Schweitzer told CBC News he hoped to tap into the recently approved federal stimulus package.

"In the Reinvestment Act in Washington, D.C., there's about $3 billion for carbon capture and storage demonstration projects," Schweitzer said.

"This would be about $100 million, a very small percentage of the total. You may remember that when President Barack Obama was in Ottawa, he mentioned how important it was for Canada and the United States to work cross-border in capturing carbon dioxide."

On his recent travels to Ottawa and Washington, Wall has been a booster for carbon sequestration technology, but amid an economic crisis the expensive technology could be a tough sell.

Even in Saskatchewan it could be controversial, because any wide application of green technology is likely to drive up power costs.

Malcolm Wilson, who leads the Regina-based International Test Centre for Carbon Capture and Storage, accompanied Wall to Montana last month to discuss the proposed project with Schweitzer.

Capture has a cost

Wilson said the information scientists have now suggests that if all of the CO2 emissions were captured from coal-fired plants in Saskatchewan, monthly power bills would go up somewhere between 20 per cent and 100 per cent."

Wilson said he believes and hopes it will be at the low end of that scale.

"What we really need to do is fully understand the actual cost of what it's going to cost the consumer, what it's going to cost the power utility.

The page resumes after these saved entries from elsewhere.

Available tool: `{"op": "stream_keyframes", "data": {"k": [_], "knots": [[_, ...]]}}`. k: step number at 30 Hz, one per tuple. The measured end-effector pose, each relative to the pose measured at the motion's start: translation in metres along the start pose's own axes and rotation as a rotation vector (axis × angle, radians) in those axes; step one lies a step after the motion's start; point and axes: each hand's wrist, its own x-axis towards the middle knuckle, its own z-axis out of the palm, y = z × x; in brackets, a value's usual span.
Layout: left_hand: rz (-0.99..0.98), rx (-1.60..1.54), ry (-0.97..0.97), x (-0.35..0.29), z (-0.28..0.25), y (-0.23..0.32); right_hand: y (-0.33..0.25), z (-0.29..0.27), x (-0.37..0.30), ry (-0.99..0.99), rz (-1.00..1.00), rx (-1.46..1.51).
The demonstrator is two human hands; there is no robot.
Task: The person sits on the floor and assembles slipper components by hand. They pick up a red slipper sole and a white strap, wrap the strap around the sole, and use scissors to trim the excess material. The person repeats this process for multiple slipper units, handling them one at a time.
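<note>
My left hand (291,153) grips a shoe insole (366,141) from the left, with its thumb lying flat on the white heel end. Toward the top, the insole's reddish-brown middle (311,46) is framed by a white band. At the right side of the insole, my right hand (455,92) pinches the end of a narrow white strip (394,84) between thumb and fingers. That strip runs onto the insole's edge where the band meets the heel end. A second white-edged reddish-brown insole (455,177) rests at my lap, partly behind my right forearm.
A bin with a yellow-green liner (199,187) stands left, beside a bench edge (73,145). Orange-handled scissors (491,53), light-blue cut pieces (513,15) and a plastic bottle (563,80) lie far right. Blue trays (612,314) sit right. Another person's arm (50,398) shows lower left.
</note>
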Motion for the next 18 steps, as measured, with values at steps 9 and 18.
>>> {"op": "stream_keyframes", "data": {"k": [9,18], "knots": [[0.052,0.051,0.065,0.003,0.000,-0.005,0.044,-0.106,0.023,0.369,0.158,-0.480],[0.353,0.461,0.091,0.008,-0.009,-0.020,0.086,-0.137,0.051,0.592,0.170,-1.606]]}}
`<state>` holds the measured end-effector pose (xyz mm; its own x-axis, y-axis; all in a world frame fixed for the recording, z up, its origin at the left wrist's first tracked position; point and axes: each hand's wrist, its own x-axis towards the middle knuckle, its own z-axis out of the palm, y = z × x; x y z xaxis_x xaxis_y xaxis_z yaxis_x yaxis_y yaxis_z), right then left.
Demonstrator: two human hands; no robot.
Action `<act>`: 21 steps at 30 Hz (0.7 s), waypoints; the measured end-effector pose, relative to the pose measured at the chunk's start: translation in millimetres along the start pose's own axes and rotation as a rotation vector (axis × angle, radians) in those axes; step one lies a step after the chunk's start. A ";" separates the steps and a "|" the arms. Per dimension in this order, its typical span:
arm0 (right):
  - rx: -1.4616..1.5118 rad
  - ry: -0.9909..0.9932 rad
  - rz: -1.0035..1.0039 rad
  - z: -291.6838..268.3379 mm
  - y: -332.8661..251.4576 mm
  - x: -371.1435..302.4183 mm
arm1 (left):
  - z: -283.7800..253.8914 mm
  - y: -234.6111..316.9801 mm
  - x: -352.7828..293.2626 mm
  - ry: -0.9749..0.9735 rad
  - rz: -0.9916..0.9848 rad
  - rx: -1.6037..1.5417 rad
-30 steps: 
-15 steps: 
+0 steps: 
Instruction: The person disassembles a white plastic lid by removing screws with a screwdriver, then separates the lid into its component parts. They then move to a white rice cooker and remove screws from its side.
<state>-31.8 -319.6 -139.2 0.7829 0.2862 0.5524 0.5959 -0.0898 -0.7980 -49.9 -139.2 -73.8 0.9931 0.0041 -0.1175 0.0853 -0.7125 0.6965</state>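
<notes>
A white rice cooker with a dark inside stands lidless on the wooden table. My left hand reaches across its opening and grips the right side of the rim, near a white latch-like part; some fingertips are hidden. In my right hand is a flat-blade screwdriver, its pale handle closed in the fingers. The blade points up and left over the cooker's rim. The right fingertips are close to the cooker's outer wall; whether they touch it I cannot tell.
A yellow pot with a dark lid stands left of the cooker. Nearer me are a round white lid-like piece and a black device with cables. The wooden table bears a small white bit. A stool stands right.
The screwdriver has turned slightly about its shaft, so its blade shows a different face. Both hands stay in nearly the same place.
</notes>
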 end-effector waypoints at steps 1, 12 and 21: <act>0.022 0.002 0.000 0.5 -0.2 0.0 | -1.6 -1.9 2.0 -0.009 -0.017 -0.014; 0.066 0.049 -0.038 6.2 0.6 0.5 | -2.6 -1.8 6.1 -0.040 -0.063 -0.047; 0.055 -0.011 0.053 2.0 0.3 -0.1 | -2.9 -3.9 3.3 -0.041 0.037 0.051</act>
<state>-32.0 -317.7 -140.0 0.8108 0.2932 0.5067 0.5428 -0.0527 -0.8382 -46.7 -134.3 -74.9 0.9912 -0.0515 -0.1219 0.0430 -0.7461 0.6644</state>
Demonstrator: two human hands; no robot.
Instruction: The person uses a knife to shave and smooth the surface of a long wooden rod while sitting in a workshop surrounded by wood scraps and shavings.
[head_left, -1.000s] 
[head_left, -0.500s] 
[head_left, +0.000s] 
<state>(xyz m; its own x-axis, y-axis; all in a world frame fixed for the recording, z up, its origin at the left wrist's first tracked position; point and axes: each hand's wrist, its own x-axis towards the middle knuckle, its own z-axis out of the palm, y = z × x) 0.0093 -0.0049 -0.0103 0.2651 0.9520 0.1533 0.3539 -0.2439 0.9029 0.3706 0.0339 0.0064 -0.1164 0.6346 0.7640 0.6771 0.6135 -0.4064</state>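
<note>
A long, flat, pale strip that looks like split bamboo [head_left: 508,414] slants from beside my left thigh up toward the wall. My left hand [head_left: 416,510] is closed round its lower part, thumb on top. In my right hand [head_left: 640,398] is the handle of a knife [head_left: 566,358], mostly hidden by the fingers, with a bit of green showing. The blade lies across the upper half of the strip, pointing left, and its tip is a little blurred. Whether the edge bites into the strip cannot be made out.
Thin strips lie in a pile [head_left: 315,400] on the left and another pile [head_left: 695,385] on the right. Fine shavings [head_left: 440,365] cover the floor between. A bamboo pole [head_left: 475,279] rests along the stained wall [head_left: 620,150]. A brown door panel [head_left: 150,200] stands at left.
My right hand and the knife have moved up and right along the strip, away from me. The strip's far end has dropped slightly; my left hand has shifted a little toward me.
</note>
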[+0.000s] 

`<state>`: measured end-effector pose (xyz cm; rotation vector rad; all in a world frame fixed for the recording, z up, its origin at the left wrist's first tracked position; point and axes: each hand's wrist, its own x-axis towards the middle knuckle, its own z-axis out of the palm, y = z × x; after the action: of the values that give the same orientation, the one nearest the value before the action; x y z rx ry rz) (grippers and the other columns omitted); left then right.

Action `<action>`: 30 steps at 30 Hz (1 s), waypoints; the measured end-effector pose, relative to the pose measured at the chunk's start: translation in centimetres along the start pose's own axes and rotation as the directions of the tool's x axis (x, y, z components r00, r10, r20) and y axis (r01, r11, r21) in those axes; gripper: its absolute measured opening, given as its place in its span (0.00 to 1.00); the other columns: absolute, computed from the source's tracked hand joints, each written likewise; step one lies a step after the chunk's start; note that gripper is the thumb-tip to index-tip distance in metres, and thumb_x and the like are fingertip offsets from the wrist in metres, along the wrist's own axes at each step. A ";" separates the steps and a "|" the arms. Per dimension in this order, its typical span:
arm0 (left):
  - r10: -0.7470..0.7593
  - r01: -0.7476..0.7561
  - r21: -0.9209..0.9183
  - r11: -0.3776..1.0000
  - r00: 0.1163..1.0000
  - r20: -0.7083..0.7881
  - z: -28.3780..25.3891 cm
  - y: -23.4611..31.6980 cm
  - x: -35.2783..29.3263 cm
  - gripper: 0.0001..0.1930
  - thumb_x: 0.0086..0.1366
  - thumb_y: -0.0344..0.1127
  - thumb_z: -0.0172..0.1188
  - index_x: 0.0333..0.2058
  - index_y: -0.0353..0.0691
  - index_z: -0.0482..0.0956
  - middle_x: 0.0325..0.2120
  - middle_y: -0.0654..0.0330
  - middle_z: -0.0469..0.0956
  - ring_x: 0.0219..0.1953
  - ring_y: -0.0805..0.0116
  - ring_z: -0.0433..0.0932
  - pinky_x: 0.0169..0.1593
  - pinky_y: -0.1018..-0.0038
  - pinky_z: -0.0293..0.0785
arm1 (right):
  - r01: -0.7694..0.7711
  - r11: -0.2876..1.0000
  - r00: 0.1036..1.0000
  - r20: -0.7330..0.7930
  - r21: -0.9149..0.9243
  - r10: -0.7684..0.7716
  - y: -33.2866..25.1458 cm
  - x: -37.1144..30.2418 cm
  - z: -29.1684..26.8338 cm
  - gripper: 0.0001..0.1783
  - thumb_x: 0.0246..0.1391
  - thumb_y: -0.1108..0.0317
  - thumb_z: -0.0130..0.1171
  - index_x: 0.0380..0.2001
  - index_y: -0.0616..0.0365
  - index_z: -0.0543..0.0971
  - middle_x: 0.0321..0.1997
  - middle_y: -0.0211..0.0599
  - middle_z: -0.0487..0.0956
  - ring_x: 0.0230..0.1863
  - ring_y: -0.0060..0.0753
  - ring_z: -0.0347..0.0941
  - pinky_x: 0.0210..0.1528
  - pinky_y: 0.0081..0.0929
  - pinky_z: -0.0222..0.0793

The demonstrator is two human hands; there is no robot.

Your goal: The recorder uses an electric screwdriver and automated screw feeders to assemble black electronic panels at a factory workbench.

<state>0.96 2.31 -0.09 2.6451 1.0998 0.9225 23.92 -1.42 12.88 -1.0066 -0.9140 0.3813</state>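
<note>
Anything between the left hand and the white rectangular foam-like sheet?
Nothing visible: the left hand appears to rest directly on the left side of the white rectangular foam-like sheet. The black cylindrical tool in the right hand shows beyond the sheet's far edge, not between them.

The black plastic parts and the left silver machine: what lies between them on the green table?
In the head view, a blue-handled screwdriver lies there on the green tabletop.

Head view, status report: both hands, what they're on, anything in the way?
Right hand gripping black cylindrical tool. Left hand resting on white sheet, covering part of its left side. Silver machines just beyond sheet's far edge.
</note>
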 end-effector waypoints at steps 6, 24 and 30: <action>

What is that tonne of CO2 actually worth?" Wilson said. "We need to understand those factors and the more information we have the better off we are."

Wall said that if power rate hikes are the result, his government is prepared to help.

"Maybe that means more direct income tax relief or property tax relief. There's different tools government can use," he said.

Saskatchewan is already home to one of the biggest carbon sequestration projects in North America.

CO2 from North Dakota is being pumped into the oilfields near Weyburn to squeeze extra production out of nearly depleted reservoirs.

What scientists, engineers and politicians are now looking at is storing the gas permanently underground in caverns and aquifers.

The expensive process is designed to keep CO2 out of the atmosphere. CO2 is the main greenhouse gas that scientists say is causing global warming and climate change.